Erna Der wird schon irgendwo stecken.
Kasimir Und wo das Fräulein Karoline jetzt steckt, das ist mir wurscht.
Erna Nein das wäre keine Frau für Sie. Ich habe mir dafür einen Blick erworben.
Kasimir So ein Weib ist ein Auto, bei dem nichts richtig funktioniert – immer gehört es repariert. Das Benzin ist das Blut und der Magnet das Herz – und wenn der Funke zu schwach ist, entsteht eine Fehlzündung – und wenn zuviel Öl drin ist, dann raucht er und stinkt er –
Erna Was Sie für eine Phantasie haben. Das haben nämlich nur wenige Männer. Zum Beispiel Der Merkl hat keine. Überhaupt haben Sie schon sehr recht, wenn Sie das sagen, daß Der Merkl mich ungerecht behandelt – Nein! Das laß ich mir auch nicht weiter bieten
– Sie schreit plötzlich unterdrückt auf. Jesus Maria Josef! Merkl! Franz! Jesus Maria – Sie hält sich selbst den Mund zu und wimmert.
Kasimir Was ist denn los?
Erna Dort – sie haben ihn. Franz! Sehens die beiden Kriminaler – Verzeih mir das, Franz! – Nein, ich schimpfe nicht, ich schimpfe nicht –
Stille.
Kasimir An allem ist nur dieses Luder schuld. Diese Schnallen. Dieses Fräulein Karoline!
Erna Er wehrt sich garnicht – geht einfach mit – Sie setzt sich auf die Bank. Den seh ich nimmer.
Kasimir Geh den werdens doch nicht gleich hinrichten!

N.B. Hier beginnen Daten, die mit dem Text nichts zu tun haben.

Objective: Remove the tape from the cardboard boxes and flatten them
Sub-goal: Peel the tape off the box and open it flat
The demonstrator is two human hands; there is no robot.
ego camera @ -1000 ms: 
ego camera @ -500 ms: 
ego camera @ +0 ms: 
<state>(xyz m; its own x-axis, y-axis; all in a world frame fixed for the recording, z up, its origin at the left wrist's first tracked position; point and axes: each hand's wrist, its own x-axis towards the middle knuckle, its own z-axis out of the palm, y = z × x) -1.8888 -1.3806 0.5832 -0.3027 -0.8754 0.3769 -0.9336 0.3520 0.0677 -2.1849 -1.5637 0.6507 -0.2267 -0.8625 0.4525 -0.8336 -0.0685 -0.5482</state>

Erna Das kommt auf dasselbe hinaus. Weil er doch schon oft vorbestraft ist – da hauns ihm jetzt fünf Jahr Zuchthaus hinauf wie nichts – und dann kommt er nicht mehr heraus, weil er sich ja während seiner Vorstrafen schon längst eine Tuberkulose geholt hat – Der kommt nicht mehr heraus!
Stille.
Kasimir Sind Sie auch vorbestraft?
Erna Ja.
Kasimir setzt sich neben Erna.
Stille.
Was glauben Sie, wie alt daß ich bin?
Kasimir Fünfundzwanzig.
Erna Zwanzig.
Kasimir Wir sind halt heutzutag alle älter als wie wir sind.
(…)
114. Szene
Karoline vor sich hin:
Man hat halt oft so eine Sehnsucht in sich – aber dann kehrt man zurück mit gebrochenen Flügeln und das Leben geht weiter, als war man nie dabei gewesen –
(…)
117. Szene – Schluß:
Erna singt leise – und auch Kasimir singt allmählich mit:
Und blühen einmal die Rosen
Wird das Herz nicht mehr trüb
Denn die Rosenzeit ist ja
Die Zeit für die Lieb
Jedes Jahr kommt der Frühling
Ist der Winter vorbei
Nur der Mensch hat alleinig
Einen einzigen Mai.
Zit. n.
Ödön von Horváth: Edmund Joseph von Horváth
Edmund Josef von Horváth wurde am 9. Dezember 1901 in Fiume (Rijeka) geboren; er starb am 1. Juni 1938 in Paris.
Der Vater stammt aus Slavonien, die Mutter kommt aus einer ungarisch-deutschen k.u.k. Militärarztfamilie. 1902 zieht die Familie nach Belgrad um, 1908 nach Budapest, wo Ödön von einem Hauslehrer in ungarischer Sprache unterrichtet wird. Als sein Vater 1909 nach München versetzt wird, bleibt Ödön in Budapest und besucht dort das erzbischöfliche Internat. 1913 zieht er zu seinen Eltern und lernt erstmals die deutsche Sprache. Er siedelt dann mit der Familie nach Pressburg, später nach Budapest um und kommt schließlich nach Wien in die Obhut seines Onkels. Dort macht er 1919 an einem Privatgymnasium Abitur und schreibt sich noch im selben Jahr an der Universität München ein, wo er bis zum Wintersemester 1921/22 psychologische, literatur-, theater- und kunstwissenschaftliche Seminare besucht.
Horváth beginnt 1920 zu schreiben. Ab 1923 lebt er vor allem in Berlin, Salzburg und bei seinen Eltern im oberbayrischen Murnau.
Im März 1938 fährt Horvath nach Budapest und Fiume, bereist einige andere Städte und kommt Ende Mai nach Paris, wo er am 1. Juni an den Folgen eines Unfalls [– ein herabfallender Ast eines Chausseebaums erschlägt ihn -] stirbt.